• _Required work_
Count the lines below that hold "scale". Give the number without comment.

• _Dataset entries_

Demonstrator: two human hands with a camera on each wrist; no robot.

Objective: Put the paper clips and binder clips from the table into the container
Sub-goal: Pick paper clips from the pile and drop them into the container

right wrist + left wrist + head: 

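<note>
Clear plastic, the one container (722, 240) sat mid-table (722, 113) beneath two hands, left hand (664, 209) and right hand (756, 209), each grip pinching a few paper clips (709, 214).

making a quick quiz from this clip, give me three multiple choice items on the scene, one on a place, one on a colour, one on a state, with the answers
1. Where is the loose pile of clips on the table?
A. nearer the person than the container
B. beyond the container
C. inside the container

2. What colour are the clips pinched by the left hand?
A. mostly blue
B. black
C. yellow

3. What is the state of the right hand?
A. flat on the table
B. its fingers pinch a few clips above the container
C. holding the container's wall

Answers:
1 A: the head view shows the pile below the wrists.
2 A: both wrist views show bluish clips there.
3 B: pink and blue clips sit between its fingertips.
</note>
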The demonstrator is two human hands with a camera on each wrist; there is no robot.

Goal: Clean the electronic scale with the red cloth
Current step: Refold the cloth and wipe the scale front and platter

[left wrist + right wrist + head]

• _Response below_
2